Give the number of lines in the listing below that include the word "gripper", with nothing more.
*-*-*
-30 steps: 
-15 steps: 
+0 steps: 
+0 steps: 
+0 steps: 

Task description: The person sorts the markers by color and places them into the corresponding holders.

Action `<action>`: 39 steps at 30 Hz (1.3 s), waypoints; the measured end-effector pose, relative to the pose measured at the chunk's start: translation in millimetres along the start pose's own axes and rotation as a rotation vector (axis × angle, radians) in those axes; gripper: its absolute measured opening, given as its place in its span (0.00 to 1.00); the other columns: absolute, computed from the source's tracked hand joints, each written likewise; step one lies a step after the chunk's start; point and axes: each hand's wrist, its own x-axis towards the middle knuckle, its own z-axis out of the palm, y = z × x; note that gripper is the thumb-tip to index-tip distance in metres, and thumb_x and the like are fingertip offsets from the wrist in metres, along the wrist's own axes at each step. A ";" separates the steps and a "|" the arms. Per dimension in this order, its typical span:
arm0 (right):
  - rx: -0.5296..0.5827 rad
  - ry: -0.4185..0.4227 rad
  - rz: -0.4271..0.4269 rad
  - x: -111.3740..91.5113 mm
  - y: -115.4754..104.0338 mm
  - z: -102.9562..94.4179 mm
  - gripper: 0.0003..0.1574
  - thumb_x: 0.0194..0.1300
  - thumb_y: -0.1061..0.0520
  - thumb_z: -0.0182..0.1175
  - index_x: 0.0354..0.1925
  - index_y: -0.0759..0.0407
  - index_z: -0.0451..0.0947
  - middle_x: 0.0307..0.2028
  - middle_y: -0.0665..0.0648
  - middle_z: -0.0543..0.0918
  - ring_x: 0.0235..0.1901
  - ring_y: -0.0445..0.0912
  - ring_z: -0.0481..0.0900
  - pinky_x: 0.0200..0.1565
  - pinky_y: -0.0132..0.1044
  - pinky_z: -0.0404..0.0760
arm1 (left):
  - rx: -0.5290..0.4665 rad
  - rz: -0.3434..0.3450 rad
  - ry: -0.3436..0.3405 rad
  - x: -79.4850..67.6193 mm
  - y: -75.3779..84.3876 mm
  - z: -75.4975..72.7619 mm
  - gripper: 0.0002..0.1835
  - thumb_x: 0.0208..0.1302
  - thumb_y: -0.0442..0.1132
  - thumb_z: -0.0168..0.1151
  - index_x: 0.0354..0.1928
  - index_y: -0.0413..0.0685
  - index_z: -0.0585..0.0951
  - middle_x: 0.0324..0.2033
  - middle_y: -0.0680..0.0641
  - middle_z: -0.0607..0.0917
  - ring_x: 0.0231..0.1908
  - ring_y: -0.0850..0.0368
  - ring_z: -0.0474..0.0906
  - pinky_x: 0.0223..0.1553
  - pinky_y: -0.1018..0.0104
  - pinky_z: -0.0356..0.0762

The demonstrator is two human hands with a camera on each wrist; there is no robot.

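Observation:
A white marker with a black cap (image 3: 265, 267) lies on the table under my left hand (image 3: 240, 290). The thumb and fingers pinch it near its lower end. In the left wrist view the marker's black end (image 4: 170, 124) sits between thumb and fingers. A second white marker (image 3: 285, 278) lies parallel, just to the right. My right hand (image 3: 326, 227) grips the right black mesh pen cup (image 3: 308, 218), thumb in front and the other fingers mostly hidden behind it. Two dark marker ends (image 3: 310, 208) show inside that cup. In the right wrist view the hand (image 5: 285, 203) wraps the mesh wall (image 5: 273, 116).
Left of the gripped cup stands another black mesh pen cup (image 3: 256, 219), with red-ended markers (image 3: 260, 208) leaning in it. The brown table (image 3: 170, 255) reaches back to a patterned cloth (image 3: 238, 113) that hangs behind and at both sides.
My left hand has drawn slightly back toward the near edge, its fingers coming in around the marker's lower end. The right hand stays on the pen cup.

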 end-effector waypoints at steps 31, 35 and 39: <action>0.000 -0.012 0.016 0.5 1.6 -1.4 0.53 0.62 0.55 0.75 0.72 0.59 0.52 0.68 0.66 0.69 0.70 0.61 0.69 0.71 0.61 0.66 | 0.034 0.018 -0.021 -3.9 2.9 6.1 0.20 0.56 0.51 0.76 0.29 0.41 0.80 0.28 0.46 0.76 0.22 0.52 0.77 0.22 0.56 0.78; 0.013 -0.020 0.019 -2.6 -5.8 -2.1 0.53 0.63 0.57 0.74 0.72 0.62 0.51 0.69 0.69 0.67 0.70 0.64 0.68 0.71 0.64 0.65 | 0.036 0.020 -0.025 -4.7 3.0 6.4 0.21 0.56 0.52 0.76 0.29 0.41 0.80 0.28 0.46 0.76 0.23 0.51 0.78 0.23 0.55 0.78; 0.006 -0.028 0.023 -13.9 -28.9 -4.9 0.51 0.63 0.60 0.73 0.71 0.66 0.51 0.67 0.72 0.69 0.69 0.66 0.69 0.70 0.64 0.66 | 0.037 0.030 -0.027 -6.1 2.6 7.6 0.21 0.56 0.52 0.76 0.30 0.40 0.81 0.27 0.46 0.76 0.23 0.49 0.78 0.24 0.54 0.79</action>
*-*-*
-- EXERCISE RESPONSE --
3